Integrating women further into the world of technology takes a significant amount of work, but organizations like IU’s CEWiT and UW-WIT are steps in the right direction. Although women may not be socialized to work with technology like they were as examined in the 1950 photograph, there are still tremendous opportunities to excel. CEWiT and UW-WIT are just two of many organizations that seek to take females in tech out of the periphery, allowing for exposure to female experts and peers that can collaborate and work so that one day women working with tech will be seen as “normal” (Dasgupta). Ideally, the number of Pacesetter organizations will also increase as a result of the positive feedback they have through their efforts to bring women into the tech sector.

References

Ashcraft, C., McLain, B., Eger, E. (2016). “WOMEN IN TECH: THE FACTS.”NCWIT 2016 UPDATE. 8-69. NCWIT. Web. 20 Mar. 2017.
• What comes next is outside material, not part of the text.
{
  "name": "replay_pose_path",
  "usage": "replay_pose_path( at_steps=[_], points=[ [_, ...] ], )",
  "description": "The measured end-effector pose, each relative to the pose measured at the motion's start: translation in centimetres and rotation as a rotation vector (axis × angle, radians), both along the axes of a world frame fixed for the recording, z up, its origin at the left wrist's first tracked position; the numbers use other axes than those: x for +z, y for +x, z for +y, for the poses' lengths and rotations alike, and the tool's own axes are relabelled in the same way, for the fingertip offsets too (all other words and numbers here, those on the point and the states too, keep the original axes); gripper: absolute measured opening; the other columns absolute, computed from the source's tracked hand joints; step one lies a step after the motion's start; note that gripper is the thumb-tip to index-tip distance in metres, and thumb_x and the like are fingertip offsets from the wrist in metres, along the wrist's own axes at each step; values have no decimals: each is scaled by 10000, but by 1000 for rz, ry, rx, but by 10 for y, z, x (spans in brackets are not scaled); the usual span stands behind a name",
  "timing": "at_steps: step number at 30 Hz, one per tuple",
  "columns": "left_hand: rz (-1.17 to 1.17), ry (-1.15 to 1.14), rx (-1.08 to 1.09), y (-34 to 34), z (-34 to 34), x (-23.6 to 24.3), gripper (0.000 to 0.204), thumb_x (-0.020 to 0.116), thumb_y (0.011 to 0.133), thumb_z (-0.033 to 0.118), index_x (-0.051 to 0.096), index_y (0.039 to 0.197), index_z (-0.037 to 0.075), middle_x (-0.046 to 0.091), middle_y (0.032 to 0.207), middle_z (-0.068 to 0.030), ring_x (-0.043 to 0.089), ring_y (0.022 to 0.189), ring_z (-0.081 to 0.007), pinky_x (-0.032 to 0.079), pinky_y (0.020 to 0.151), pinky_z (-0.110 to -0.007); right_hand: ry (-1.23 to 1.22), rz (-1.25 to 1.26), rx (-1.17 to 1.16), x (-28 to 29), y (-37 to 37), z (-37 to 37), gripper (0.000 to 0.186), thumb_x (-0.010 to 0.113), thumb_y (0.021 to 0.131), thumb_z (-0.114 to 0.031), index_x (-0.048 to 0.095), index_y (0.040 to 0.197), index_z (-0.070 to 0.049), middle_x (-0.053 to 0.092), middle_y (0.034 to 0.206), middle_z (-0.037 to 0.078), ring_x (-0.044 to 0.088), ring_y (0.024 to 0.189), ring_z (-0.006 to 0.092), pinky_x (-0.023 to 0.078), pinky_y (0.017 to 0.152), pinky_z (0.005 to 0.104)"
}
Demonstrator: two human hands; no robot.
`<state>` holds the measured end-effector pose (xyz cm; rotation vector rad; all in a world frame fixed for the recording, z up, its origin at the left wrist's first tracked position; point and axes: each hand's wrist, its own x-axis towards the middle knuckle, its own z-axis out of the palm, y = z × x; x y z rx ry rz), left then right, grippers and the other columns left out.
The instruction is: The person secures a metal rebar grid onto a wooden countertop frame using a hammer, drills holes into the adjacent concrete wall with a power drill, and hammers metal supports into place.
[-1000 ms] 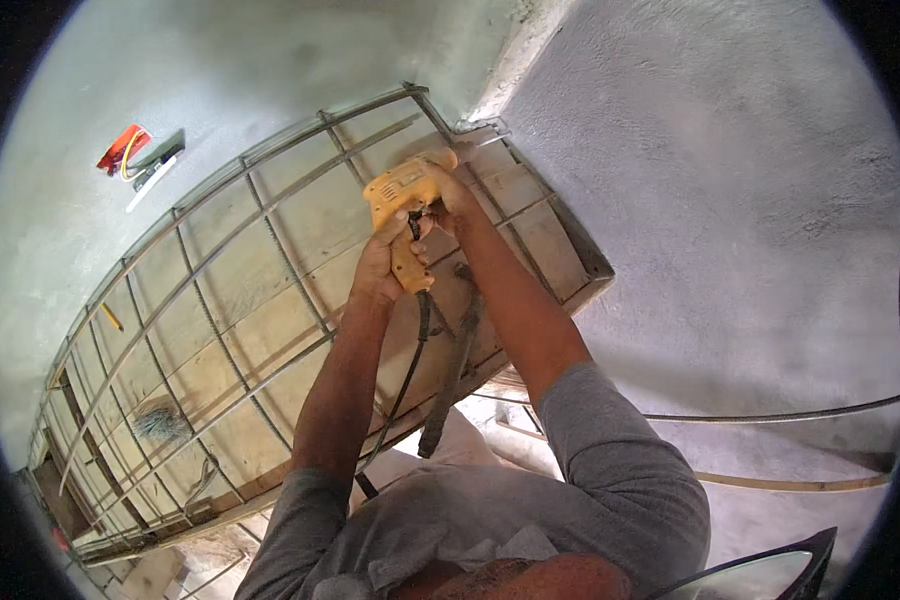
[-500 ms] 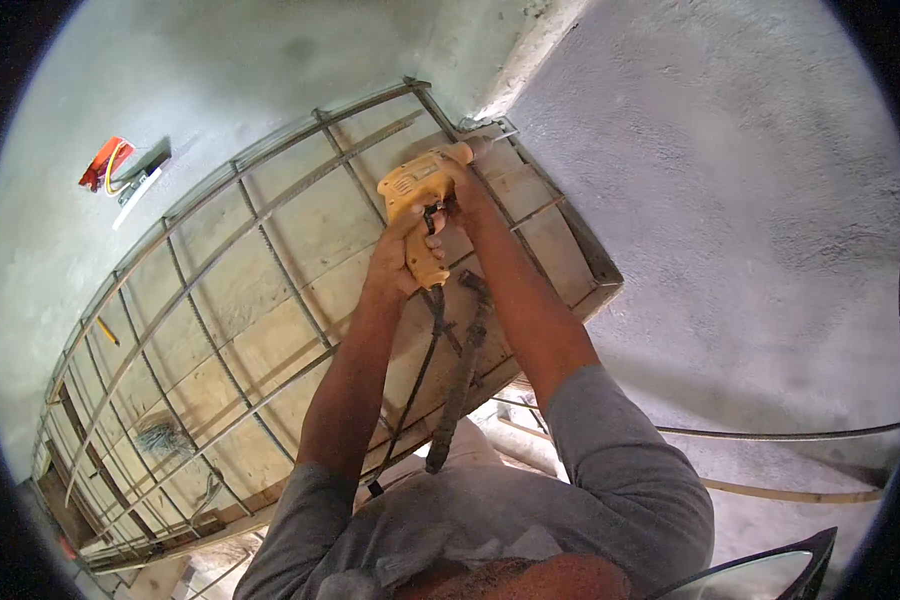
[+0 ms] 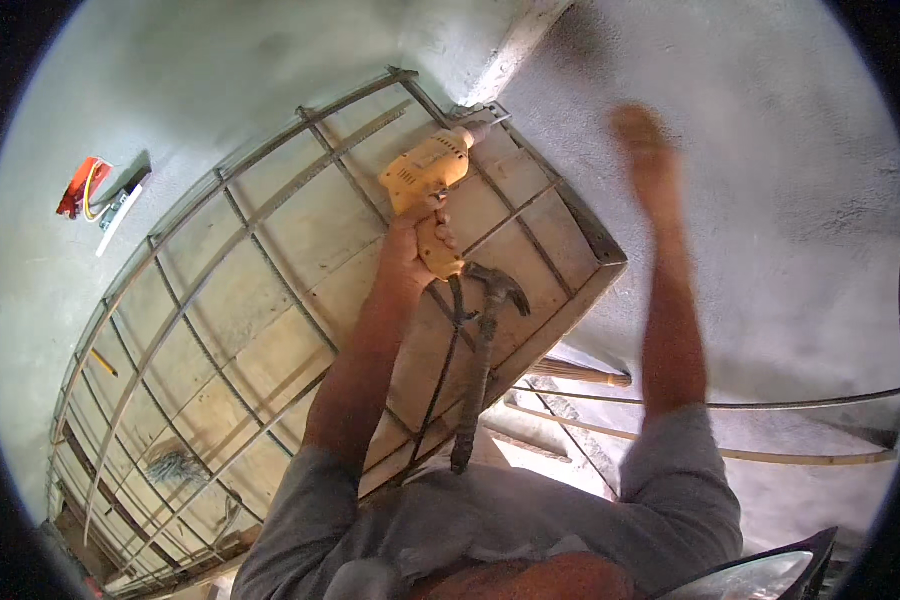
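Here, label by label:
Left hand: your left hand [image 3: 410,255] is wrapped tight round the grip of the yellow drill [image 3: 428,190].
Drill: its tip points up and to the right, at the far corner of the metal frame [image 3: 220,330].
Right hand: your right hand [image 3: 645,150] is raised off to the right, well apart from the drill, holding nothing; it is blurred, so how far the fingers spread cannot be told.
Hammer: a hammer [image 3: 480,360] lies on the frame just below your left hand, beside the drill's cord [image 3: 440,370].
Far left: an orange tool [image 3: 82,188] on the grey floor [image 3: 770,200], well away from both hands.
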<state>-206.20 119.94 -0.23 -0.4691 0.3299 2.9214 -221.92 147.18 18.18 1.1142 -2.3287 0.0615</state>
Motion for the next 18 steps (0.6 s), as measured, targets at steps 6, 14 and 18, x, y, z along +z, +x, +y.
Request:
replay_pose_path(
  at_steps=[6,14,18],
  points=[
    [-62,-3,-18,-3,3,3,203,636,868,151,575,1047,76,580,745,-30,559,551,-133,507,532,-334,147,1191,-242,264,22,150,486,730,841,-425,639,1207,-119,687,1136,121,617,1125,272,481,935,462],
    [-63,-32,-25,-2,-5,-6,204,656,860,147,571,1035,85,572,737,-22,557,564,-128,503,533,-329,-9,1018,-412,239,13,120,775,516,791,-783,496,1397,-300,391,1488,160,299,1398,339,195,1050,593],
    [-51,-27,-20,-4,-6,-8,249,668,853,154,580,1073,75,579,732,-25,564,562,-132,505,532,-324,3,1049,-478,238,9,121,810,509,760,-814,512,1379,-290,430,1440,179,305,1383,362,194,1036,613]
  ],
)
Dasgupta, N., Hunsinger, M., & Scircle, M. (2014). Stereotype inoculation in adolescence: The effect of teacher gender on adolescents’ academic self-concept and beliefs about science. Unpublished manuscript, University of Massachusetts Amherst. Web. 15 Mar. 2017

Hicks, Marie. (2010). Only the Clothes Changed: Women Operators in British Computing and Advertising, 1950–1970. IEEE Annals of the History of Computing 32.4. 5-17. Web. 20 Mar. 2017.

Hill, C., Corbet, C., St. Rose, A. (1986) “Why So Few Women in Science, Technology, Engineering, and Mathematics.” AORN Journal 43.3. 1-98. Web. 15 Mar. 2017.

“Indiana University Bloomington.” IUWIT: Staff: Center of Excellence for Women in Technology (CEWiT): Indiana University Bloomington. Indiana University, n.d. Web. 05 Mar. 2017. Retrieved from http://cewit.indiana.edu/about-us/index.shtml

McGaw, J. (1982). Women and the History of American Technology. Signs, 7(4), 804. Retrieved from http://www.jstor.org/stable/3173640

“Pacesetters Program.” National Center for Women & Information Technology. NCWIT, n.d. Web. 20 Apr. 2017.

“The Gender Pay Gap by State and Congressional District.” AAUW: Empowering Women Since 1881. AAUW, n.d. Web. 25 Apr. 2017.

U. S. Department of Labor. (2015). Current Population Survey. Detailed occupation by sex and race. Bureau of Labor Statistics.

“UW Women in IT (UW-WIT).” UW-Madison Information Technology. UW-Madison, n.d. Web. 15 Mar. 2017.